Colorized scanning electron micrograph of a cell (red) heavily infected with SARS-CoV-2 virus particles (green), isolated from a patient sample. Image captured at the NIAID Integrated Research Facility (IRF) in Fort Detrick, Maryland. Credit: NIAID/NIH.
DNA damage could be the main factor behind the effects of infection with Sars-CoV-2 virus, according to a study1 led by Fabrizio d’Adda di Fagagna from IFOM, in Milan. The research team, including members from CNR-IGM in Pavia and ICGEB in Trieste, identified the molecular basis of the cellular aggression of the virus, and found that it can damage DNA, and halt its repair, causing cellular senescence and chronic inflammation.
Cellular senescence is a break in the cell cycle that can be triggered in response to internal and external stress. “We previously showed that the accumulation of DNA damage leads to senescence, that regulates cell fate and is associated with ageing and cancer,” explains d’Adda di Fagagna2. In particular, the group found that the senescence-associated secretory phenotype (SASP) is associated with cells which secrete high levels of inflammatory and cytokines production. Basically, senescence has the double role of stopping cells from proliferating, and allowing inflammation.
Other groups have recently shown3 that viruses could induce senescence, but nobody had investigated the correlation between DNA damage and the effects of Sars-CoV-2. By looking at the sequencing data from infected cells with Sars-CoV-2, D’Adda di Fagagna noticed that most of it was viral RNA, and wondered whether the virus was having an impact on DNA damage. The intuition was right. “The virus breaks the DNA and prevents its repair, inducing the cell in a state of senescence and making it spit out cytokines”.

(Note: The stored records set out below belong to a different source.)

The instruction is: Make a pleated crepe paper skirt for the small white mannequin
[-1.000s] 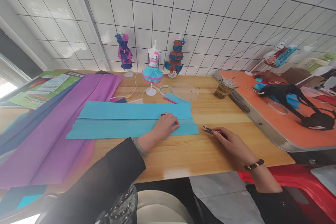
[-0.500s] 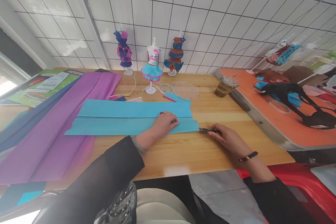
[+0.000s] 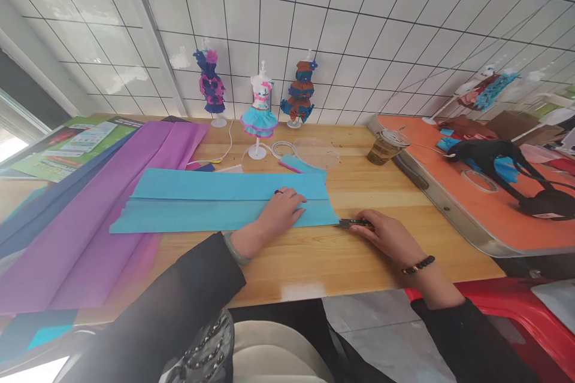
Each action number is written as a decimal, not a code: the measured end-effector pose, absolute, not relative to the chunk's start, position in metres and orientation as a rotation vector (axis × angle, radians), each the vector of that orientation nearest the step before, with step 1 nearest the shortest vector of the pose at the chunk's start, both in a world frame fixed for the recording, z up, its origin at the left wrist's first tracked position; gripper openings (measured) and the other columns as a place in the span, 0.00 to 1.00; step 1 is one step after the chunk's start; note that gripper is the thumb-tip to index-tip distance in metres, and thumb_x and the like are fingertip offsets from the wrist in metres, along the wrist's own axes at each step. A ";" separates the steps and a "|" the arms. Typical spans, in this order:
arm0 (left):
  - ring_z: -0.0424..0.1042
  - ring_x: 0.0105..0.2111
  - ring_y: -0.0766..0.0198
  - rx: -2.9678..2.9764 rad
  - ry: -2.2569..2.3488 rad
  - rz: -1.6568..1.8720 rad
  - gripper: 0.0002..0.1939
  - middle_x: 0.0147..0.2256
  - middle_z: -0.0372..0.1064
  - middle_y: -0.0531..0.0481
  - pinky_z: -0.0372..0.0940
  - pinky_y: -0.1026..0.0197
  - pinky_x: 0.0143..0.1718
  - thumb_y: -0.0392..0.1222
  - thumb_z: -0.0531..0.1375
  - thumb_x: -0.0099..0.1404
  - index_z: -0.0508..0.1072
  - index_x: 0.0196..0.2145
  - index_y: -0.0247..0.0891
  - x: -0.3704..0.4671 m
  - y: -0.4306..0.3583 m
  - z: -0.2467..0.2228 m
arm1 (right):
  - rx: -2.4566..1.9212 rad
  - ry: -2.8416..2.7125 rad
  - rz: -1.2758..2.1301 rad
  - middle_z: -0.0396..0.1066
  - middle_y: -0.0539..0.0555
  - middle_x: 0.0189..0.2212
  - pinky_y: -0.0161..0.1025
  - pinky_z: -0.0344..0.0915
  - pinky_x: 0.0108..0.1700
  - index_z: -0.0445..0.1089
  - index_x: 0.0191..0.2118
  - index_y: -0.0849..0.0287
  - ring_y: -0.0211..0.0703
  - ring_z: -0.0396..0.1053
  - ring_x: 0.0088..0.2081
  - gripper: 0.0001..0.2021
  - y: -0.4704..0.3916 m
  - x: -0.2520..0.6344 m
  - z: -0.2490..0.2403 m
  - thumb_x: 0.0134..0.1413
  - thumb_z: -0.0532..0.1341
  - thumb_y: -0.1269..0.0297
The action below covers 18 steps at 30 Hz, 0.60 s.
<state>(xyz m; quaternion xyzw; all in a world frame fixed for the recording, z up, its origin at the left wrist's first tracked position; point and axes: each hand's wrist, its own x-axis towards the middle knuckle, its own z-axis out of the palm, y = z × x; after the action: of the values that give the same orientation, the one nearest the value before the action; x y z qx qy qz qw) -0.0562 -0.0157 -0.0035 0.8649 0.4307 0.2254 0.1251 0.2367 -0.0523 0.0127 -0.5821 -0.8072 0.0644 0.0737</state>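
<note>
Gripping the scissors [image 3: 353, 223], our right hand [image 3: 386, 234] rests on the wooden table [image 3: 359, 257] with the blades touching the right end of the blue paper [image 3: 224, 203]; whether the blades are parted we cannot tell, they are too small in the view. Our left hand [image 3: 281, 212] lies flat and unclenched on the blue paper, just left of the scissors, pinning it down without grasping it. That blue paper lies across the middle of the table, folded lengthwise. Left of the blue paper spreads a purple sheet [image 3: 90, 227], partly under it, with green booklets [image 3: 67, 146] further left. Behind the blue paper, against the tiled wall, stand three small dress forms [image 3: 259, 111] in paper outfits, with a white cable [image 3: 227, 152] and a clear lid [image 3: 317, 152] near them. Right of the blue paper, well apart, sit a plastic cup [image 3: 384, 148] and an orange tray [image 3: 471, 209] holding a black figure [image 3: 494, 161].
</note>
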 end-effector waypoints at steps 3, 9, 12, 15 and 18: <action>0.62 0.43 0.55 2.540 1.221 0.748 0.12 0.40 0.68 0.45 0.59 0.54 0.44 0.40 0.54 0.66 0.71 0.45 0.36 -0.056 -0.017 -0.002 | -1.861 -2.329 0.032 0.74 0.56 0.34 0.40 0.61 0.30 0.68 0.38 0.57 0.49 0.72 0.33 0.21 -0.058 0.247 0.015 0.56 0.51 0.43; 0.63 0.39 0.59 2.566 0.970 0.925 0.14 0.37 0.70 0.45 0.58 0.56 0.42 0.44 0.51 0.68 0.74 0.43 0.37 -0.054 -0.019 -0.001 | -1.742 -2.363 -0.134 0.72 0.57 0.35 0.38 0.60 0.29 0.66 0.40 0.59 0.45 0.70 0.32 0.21 -0.082 0.225 0.024 0.60 0.49 0.45; 0.64 0.38 0.61 2.528 0.845 0.903 0.15 0.36 0.72 0.46 0.57 0.57 0.42 0.44 0.51 0.69 0.75 0.41 0.38 -0.052 -0.023 0.001 | -1.605 -2.502 -0.305 0.70 0.56 0.32 0.38 0.58 0.29 0.67 0.38 0.59 0.45 0.69 0.31 0.20 -0.092 0.196 0.031 0.60 0.49 0.46; 0.64 0.38 0.61 2.493 0.772 0.847 0.14 0.35 0.72 0.47 0.57 0.58 0.42 0.44 0.51 0.68 0.76 0.39 0.38 -0.050 -0.027 0.004 | -1.516 -2.568 -0.432 0.68 0.55 0.28 0.39 0.56 0.29 0.68 0.37 0.60 0.46 0.68 0.31 0.20 -0.094 0.176 0.038 0.60 0.49 0.47; 0.64 0.38 0.62 2.490 0.741 0.806 0.13 0.34 0.72 0.48 0.57 0.59 0.42 0.44 0.52 0.68 0.76 0.37 0.39 -0.050 -0.029 0.007 | -1.482 -2.573 -0.511 0.67 0.55 0.27 0.39 0.55 0.29 0.69 0.36 0.61 0.45 0.67 0.30 0.21 -0.092 0.168 0.042 0.61 0.49 0.48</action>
<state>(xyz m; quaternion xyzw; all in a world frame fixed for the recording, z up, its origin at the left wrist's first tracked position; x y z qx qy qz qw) -0.0498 -0.0291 0.0068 0.8952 0.2663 0.2897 0.2093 0.1681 -0.0925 0.0417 -0.4908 -0.8522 -0.1694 0.0643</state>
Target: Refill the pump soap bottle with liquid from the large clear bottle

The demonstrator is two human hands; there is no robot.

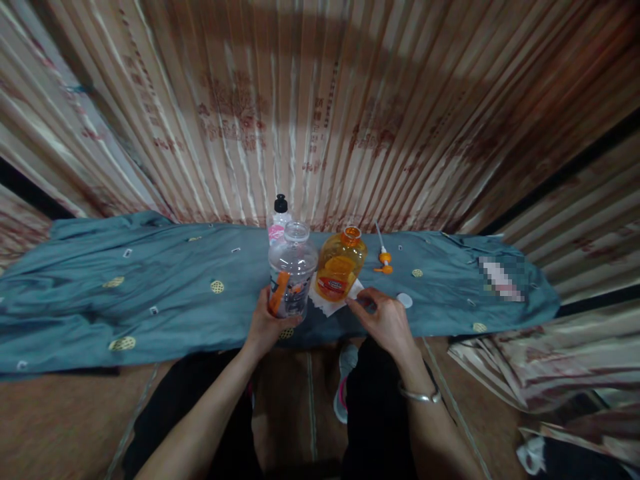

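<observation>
My left hand (271, 323) is wrapped round the lower part of a clear, open-topped bottle (300, 259). To its right stands an orange bottle (340, 267) with no cap, on a white paper or tissue (325, 305). My right hand (383, 317) pinches the tissue's right edge with thumb and index finger, close to the orange bottle's base. Behind the clear bottle is another bottle with a black cap (281, 204) and a pink label. An orange pump top (385, 259) with a pale tube lies right of the orange bottle.
A blue-green patterned cloth (185, 293) covers the long, narrow surface. A white round disc (405, 300) lies beside my right hand. Farther right is a pixelated pinkish item (501, 279). Pleated curtains (300, 113) hang behind, and my legs are below the front edge.
</observation>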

Using different in vitro cellular systems, the researchers discovered that Sars-CoV-2 enters the cell and forces it to give out ribonucleoside triphosphate (rNTP), the material to synthesize its RNA. This in turn results in a reduction of the cellular levels of deoxynucleoside triphosphated (dNTPs), the building block of DNA.
In parallel, the scientists observed, DNA damage accumulates in the cell, because certain proteins of the virus interfere with the cellular repair mechanisms by impairing 53BP1, a a binding protein necessary for repairing DNA lesions. This causes cellular senescence and the production of inflammatory cytokines.
The ‘cytokine storm’ that is typical of severe COVID-19 cases could be caused not only by immune cells, but also by cells in senescence, the researchers suggest. The data were also confirmed in vivo, both in mouse model systems of infection and in post- mortem tissues of patients with COVID-19.
“We would like to better understand the contribution of the different variants,” concludes d’Adda di Fagagna. “On a more cellular level, we aim to figure out where exactly the DNA damage occurs to better understand its impact”.